▶ SOURCE MATERIAL:
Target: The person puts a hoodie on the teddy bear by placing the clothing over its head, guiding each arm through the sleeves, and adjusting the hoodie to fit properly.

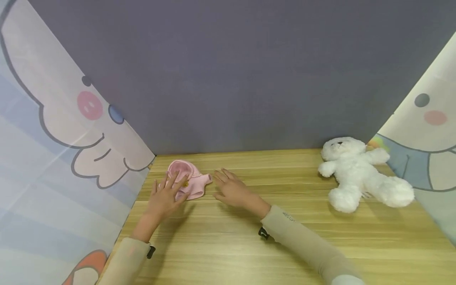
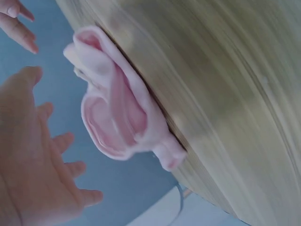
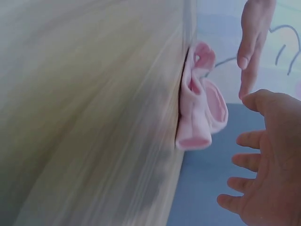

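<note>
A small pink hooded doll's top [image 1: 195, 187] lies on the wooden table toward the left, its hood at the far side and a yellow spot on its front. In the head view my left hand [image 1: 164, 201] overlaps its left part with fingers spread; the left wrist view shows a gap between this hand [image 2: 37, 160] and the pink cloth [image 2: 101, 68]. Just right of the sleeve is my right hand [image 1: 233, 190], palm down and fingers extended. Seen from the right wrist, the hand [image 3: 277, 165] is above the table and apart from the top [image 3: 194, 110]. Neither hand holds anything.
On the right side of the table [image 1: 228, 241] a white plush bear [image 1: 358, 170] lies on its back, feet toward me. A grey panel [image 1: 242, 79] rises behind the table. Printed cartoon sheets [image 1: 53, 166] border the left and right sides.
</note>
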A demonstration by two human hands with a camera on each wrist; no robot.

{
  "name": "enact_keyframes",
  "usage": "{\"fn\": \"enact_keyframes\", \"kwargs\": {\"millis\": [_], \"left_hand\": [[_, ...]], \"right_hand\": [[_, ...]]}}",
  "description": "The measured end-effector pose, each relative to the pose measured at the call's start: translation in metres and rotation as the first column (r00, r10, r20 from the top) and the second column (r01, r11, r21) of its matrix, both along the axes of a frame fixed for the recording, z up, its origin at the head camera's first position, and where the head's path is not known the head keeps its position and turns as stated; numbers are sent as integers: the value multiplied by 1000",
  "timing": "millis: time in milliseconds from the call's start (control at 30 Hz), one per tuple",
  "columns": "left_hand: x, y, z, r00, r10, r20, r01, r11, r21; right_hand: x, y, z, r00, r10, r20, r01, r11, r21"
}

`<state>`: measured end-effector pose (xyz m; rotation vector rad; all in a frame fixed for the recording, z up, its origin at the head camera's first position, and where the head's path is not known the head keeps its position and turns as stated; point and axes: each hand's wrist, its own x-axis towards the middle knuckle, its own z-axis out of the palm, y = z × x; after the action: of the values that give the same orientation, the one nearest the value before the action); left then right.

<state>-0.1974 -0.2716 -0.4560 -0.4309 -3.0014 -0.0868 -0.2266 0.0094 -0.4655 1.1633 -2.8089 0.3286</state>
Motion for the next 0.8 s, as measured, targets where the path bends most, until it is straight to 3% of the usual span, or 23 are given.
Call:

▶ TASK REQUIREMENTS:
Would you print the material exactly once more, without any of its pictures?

▶ SOLUTION TO THIS PROBLEM:
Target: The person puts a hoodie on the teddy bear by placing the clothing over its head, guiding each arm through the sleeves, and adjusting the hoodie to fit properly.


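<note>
A small pink hooded doll's top [image 1: 195, 187] lies on the wooden table toward the left, its hood at the far side and a yellow spot on its front. In the head view my left hand [image 1: 164, 201] overlaps its left part with fingers spread; the left wrist view shows a gap between this hand [image 2: 37, 160] and the pink cloth [image 2: 101, 68]. Just right of the sleeve is my right hand [image 1: 233, 190], palm down and fingers extended. Seen from the right wrist, the hand [image 3: 277, 165] is above the table and apart from the top [image 3: 194, 110]. Neither hand holds anything.
On the right side of the table [image 1: 228, 241] a white plush bear [image 1: 358, 170] lies on its back, feet toward me. A grey panel [image 1: 242, 79] rises behind the table. Printed cartoon sheets [image 1: 53, 166] border the left and right sides.
</note>
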A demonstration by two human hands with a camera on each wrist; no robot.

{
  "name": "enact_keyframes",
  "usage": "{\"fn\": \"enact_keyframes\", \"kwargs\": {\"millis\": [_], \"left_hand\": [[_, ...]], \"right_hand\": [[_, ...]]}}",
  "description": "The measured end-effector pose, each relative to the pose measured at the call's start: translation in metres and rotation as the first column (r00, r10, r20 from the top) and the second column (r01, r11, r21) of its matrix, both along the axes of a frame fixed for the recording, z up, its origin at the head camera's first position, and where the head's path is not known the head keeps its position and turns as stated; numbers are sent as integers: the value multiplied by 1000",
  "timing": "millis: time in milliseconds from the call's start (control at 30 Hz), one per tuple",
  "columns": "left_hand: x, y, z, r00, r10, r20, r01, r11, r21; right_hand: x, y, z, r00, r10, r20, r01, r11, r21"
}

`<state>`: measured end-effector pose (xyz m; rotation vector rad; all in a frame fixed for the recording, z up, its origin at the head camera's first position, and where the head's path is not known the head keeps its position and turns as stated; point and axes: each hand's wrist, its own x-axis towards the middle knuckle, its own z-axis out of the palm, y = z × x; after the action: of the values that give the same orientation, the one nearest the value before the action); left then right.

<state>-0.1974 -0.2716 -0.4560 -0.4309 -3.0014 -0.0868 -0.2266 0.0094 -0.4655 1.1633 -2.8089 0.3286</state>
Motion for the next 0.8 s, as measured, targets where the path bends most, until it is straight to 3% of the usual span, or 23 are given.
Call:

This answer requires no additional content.